— Excerpted data —
===============

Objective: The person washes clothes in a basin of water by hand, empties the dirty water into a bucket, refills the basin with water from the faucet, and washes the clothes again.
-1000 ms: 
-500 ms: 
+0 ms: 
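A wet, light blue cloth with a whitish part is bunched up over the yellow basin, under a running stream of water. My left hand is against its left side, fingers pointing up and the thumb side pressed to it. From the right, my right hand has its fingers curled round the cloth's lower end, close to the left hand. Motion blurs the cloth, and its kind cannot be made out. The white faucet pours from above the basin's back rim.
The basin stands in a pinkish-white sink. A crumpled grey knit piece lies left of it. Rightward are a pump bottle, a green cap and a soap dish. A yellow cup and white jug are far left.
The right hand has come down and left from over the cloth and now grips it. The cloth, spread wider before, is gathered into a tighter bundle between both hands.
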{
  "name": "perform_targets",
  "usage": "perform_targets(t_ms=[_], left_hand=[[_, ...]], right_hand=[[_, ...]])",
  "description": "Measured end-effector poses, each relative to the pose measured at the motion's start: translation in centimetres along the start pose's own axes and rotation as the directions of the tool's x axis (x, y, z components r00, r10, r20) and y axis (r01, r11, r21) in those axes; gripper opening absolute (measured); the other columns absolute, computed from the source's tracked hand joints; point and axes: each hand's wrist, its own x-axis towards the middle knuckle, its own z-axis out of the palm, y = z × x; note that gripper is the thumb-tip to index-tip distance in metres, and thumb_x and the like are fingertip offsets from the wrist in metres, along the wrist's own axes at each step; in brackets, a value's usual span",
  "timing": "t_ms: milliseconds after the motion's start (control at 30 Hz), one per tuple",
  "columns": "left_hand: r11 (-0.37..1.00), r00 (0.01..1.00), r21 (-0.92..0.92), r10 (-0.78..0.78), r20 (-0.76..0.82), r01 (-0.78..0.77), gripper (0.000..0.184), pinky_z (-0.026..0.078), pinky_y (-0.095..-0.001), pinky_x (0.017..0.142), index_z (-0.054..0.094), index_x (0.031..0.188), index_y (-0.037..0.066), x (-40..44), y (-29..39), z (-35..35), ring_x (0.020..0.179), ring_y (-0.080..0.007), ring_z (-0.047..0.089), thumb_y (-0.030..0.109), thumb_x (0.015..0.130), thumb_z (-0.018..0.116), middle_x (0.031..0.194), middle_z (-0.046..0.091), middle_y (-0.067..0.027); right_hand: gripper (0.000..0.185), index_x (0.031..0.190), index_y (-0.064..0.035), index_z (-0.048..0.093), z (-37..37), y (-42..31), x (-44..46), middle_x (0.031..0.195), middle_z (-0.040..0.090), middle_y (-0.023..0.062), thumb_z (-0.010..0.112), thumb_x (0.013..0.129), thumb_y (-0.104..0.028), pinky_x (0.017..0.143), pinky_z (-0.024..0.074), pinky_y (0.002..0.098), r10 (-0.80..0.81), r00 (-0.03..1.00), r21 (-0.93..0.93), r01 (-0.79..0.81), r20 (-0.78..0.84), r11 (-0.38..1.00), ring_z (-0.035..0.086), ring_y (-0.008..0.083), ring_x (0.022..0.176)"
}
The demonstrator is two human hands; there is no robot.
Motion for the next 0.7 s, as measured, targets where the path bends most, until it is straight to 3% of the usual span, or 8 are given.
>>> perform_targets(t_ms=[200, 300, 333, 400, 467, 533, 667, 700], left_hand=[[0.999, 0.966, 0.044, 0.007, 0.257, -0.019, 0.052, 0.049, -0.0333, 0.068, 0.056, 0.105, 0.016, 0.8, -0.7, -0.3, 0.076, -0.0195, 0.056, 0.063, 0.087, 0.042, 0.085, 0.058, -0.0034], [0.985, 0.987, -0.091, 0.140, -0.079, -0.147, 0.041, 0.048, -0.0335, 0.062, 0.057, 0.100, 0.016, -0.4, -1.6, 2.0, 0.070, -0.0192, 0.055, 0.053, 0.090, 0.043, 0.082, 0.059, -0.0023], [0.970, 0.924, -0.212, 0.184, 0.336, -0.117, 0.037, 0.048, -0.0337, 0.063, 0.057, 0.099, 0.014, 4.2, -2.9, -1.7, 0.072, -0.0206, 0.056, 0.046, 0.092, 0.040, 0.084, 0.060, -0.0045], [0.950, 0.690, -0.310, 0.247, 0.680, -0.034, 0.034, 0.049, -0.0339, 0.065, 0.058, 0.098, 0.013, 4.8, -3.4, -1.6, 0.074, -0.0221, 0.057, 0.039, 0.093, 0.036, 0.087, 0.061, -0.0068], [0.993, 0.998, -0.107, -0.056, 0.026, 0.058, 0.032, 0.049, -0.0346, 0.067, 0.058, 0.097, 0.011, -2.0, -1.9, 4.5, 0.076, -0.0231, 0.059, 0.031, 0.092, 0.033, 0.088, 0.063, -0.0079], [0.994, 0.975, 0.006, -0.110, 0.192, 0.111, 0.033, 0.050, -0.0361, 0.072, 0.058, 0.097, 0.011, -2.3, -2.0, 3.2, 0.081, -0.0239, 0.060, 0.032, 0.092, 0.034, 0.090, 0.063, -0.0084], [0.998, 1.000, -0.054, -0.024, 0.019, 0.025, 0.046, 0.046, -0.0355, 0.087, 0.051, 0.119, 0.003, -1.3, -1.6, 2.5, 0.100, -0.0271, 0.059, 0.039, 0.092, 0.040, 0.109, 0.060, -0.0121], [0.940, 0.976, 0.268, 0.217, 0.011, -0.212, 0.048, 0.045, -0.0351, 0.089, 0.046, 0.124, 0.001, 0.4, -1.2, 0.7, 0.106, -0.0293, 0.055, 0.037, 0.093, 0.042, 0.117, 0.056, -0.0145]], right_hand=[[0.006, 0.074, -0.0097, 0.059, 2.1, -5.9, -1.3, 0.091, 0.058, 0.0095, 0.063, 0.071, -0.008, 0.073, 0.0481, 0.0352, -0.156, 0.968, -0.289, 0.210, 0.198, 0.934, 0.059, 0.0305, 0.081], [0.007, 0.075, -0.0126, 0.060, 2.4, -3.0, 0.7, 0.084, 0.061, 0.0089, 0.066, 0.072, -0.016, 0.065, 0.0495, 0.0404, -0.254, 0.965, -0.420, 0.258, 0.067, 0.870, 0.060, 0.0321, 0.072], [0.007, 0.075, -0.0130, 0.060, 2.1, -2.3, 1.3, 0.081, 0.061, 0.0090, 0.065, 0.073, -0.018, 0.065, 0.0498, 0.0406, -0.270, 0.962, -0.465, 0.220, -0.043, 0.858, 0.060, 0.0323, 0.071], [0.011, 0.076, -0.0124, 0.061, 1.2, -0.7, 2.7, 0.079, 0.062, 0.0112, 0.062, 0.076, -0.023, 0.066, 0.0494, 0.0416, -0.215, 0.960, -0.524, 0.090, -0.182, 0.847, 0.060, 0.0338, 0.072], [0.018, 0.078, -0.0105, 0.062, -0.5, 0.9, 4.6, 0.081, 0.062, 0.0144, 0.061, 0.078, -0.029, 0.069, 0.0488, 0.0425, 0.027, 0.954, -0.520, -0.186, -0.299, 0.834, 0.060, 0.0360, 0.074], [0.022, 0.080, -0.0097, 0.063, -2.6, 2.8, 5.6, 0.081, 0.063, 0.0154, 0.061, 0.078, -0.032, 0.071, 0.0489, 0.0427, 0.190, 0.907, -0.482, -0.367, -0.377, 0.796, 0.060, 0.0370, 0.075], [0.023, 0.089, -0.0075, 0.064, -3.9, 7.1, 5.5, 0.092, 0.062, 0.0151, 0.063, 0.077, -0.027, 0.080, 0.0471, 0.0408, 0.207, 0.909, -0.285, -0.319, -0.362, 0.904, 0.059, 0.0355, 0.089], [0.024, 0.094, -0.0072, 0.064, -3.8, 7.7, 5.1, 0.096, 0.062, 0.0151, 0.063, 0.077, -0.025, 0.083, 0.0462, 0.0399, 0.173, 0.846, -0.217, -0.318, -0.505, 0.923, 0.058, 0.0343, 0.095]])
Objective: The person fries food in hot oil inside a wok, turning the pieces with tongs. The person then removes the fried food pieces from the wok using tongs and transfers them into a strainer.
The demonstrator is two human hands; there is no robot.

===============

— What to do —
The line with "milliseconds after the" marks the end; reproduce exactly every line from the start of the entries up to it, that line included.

— Response box —
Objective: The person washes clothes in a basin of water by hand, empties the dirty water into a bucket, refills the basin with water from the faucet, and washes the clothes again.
-1000 ms: 
-500 ms: 
+0 ms: 
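A wet, light blue cloth with a whitish part is bunched up over the yellow basin, under a running stream of water. My left hand is against its left side, fingers pointing up and the thumb side pressed to it. From the right, my right hand has its fingers curled round the cloth's lower end, close to the left hand. Motion blurs the cloth, and its kind cannot be made out. The white faucet pours from above the basin's back rim.
The basin stands in a pinkish-white sink. A crumpled grey knit piece lies left of it. Rightward are a pump bottle, a green cap and a soap dish. A yellow cup and white jug are far left.
The right hand has come down and left from over the cloth and now grips it. The cloth, spread wider before, is gathered into a tighter bundle between both hands.
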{
  "name": "perform_targets",
  "usage": "perform_targets(t_ms=[_], left_hand=[[_, ...]], right_hand=[[_, ...]])",
  "description": "Measured end-effector poses, each relative to the pose measured at the motion's start: translation in centimetres along the start pose's own axes and rotation as the directions of the tool's x axis (x, y, z components r00, r10, r20) and y axis (r01, r11, r21) in those axes; gripper opening absolute (measured); the other columns absolute, computed from the source's tracked hand joints; point and axes: each hand's wrist, its own x-axis towards the middle knuckle, its own z-axis out of the palm, y = z × x; note that gripper is the thumb-tip to index-tip distance in metres, and thumb_x and the like are fingertip offsets from the wrist in metres, along the wrist's own axes at each step; in brackets, a value's usual span",
  "timing": "t_ms: milliseconds after the motion's start (control at 30 Hz), one per tuple",

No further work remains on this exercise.